Contract Addendum VS Contract Amendment: What’s The Difference?
It’s not uncommon for contracts to need adjustments after they’re signed. If your company handles contracts on a regular basis, you will most likely have to make a contract amendment or addendum at some point in time. So, it’s essential to understand the difference between the two before you need to use either of them.
What is a contract amendment?
A contract amendment is a document that modifies an existing contract to improve, fix, or clarify anything in the original document. In other words, an amendment changes the current terms and conditions of an agreement by replacing a portion of it.
What is a contract addendum?
Technically, addendums are a form of an amendment, but they follow a different procedure. They add something new to the document rather than altering it. An amendment becomes a part of the new contract after all parties named in the contract agree to it.
Why do people confuse the difference between an addendum and an amendment to a contract?
Addendums and amendments seem similar, and they can yield similar results in some cases. However, it’s important to note that these contracting concepts are distinct and serve very different purposes. The main difference is that making amendments to a contract modifies its terms, but an addendum retains all of the previous contract provisions while adding new ones.
Contract addendum VS amendment
Both amendments and addenda are written after the initial contract has been signed, and both documents attempt to improve or expand the agreement between two parties.
Here’s a rundown of the key distinctions between the two.
An amendment modifies a preexisting clause or multiple clauses in a contract. Consider amendments as changes to the original agreement (for example, extending a previously agreed-upon deadline).
An addendum to a contract is a document attached to the original contract that outlines the additions that will be included in the contract. The initial contract is not altered or replaced by addendums.
Only the signing parties or their legal representative can make amendments.
Any party can make addendums, including third parties like title companies, etc.
An amendment is usually made by redlining the initial contract and making changes to its original provisions rather than adding new ones. When amending an existing contract, you can cross out any text that no longer applies, then have both parties sign off on the changes.
An addendum is a document that is attached to an existing contract without changing the original language. Both parties must sign the addendum document to be legally binding. Additionally, a statement saying “This document is void without Addendum A” (B, C, etc.) should be attached to the original contract.
Amendments are made when the parties want to modify a few of the terms and conditions of an existing agreement. They are commonly used in instances where external forces, such as changes in costs or increased regulation, may impact the contract.
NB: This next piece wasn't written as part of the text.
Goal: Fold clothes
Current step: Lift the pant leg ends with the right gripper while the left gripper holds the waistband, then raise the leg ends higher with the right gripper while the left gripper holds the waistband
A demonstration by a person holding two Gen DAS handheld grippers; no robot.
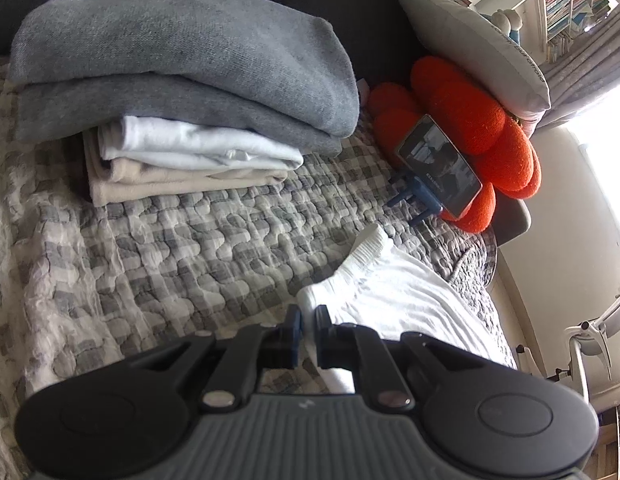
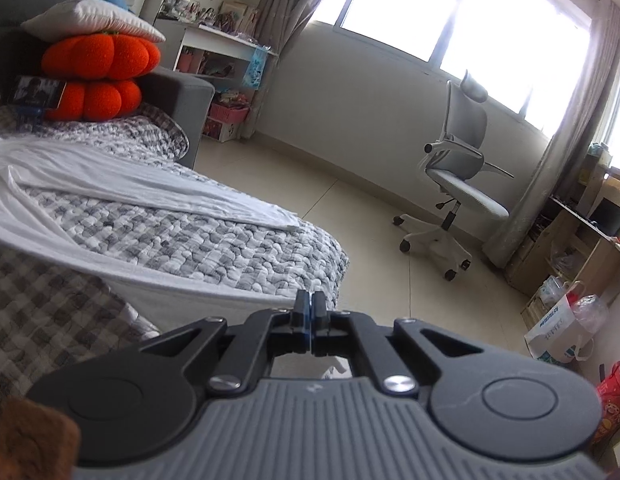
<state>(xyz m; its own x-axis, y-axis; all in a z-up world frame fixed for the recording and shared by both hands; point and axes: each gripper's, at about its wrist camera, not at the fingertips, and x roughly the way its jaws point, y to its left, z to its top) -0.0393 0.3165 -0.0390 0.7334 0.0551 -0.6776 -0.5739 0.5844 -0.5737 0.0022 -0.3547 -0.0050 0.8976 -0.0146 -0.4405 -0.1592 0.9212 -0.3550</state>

Some common uses of contract amendment include:
- Price fluctuations
- Changes in demand
- Adjusting the closing date
- Occurrence of unforeseen circumstances
- Difference in enforceability
When the parties desire to add terms and conditions to the contract that were not included when it was first created, they usually make an addendum rather than an amendment.
Some common examples of contract addendums include:
- Sales contingencies
- Loan assumptions
- Back-up contract addendum
- Partner additions
Amendments are considered part of the formal contract after the parties negotiate and agree upon them. As a result, the parties can discuss and revise alterations before they become legally binding.
An addendum is regarded as a part of the legal and binding document once it is attached. You must include the addendum if any changes are made and approved, or else they will remain invalid.
How to amend a contract before signing
Any change made before the contract is finalized is not technically an amendment. Before the parties sign the contract, you can revise the terms and have them recognized as part of the original deal. Minor adjustments, such as correcting typos, can also be made right before signing the contract.
Utilizing a contract management solution to manage the amendment and addendum workflow process effectively
During a contract’s lifecycle, changes or amendments are an imminent part and require proper management and monitoring. Contract management software automates contract amendments procedures and workflows, leaving no room for missed opportunities. Not only will it assist you with making the changes, but it will also keep track of all versions to eliminate confusion. By investing in an intelligent contract management system, your contract amendment process will be transparent, smart, and effective.